[Given data]:
======

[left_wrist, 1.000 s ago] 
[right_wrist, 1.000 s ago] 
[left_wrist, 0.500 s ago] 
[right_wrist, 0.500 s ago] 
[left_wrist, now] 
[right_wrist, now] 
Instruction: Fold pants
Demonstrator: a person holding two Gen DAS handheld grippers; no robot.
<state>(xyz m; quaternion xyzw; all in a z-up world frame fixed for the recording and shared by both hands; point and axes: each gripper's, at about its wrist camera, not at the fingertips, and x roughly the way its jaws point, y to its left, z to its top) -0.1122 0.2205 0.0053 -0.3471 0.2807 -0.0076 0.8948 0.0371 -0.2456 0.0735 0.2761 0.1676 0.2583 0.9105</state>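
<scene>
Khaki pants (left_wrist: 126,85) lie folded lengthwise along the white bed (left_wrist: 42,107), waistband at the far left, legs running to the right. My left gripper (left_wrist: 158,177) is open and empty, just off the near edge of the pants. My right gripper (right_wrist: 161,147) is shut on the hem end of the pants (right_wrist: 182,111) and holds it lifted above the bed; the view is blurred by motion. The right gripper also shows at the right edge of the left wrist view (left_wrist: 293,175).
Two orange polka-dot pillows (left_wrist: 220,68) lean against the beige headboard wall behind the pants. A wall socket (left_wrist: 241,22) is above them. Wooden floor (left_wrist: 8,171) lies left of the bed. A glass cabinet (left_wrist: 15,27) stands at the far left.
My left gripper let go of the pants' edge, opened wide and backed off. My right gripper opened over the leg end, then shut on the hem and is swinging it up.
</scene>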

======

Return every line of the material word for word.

[left_wrist, 1.000 s ago] 
[right_wrist, 1.000 s ago] 
[left_wrist, 0.500 s ago] 
[right_wrist, 0.500 s ago] 
[left_wrist, now] 
[right_wrist, now] 
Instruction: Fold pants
Demonstrator: a person holding two Gen DAS handheld grippers; no robot.
<state>(xyz m; quaternion xyzw; all in a z-up world frame fixed for the recording and shared by both hands; point and axes: each gripper's, at about its wrist camera, not at the fingertips, and x roughly the way its jaws point, y to its left, z to its top) -0.1122 0.2205 0.0053 -0.3471 0.2807 -0.0076 0.8948 0.0371 -0.2456 0.0735 0.2761 0.1676 0.2583 0.9105</state>
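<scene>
Khaki pants (left_wrist: 126,85) lie folded lengthwise along the white bed (left_wrist: 42,107), waistband at the far left, legs running to the right. My left gripper (left_wrist: 158,177) is open and empty, just off the near edge of the pants. My right gripper (right_wrist: 161,147) is shut on the hem end of the pants (right_wrist: 182,111) and holds it lifted above the bed; the view is blurred by motion. The right gripper also shows at the right edge of the left wrist view (left_wrist: 293,175).
Two orange polka-dot pillows (left_wrist: 220,68) lean against the beige headboard wall behind the pants. A wall socket (left_wrist: 241,22) is above them. Wooden floor (left_wrist: 8,171) lies left of the bed. A glass cabinet (left_wrist: 15,27) stands at the far left.
My left gripper let go of the pants' edge, opened wide and backed off. My right gripper opened over the leg end, then shut on the hem and is swinging it up.
</scene>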

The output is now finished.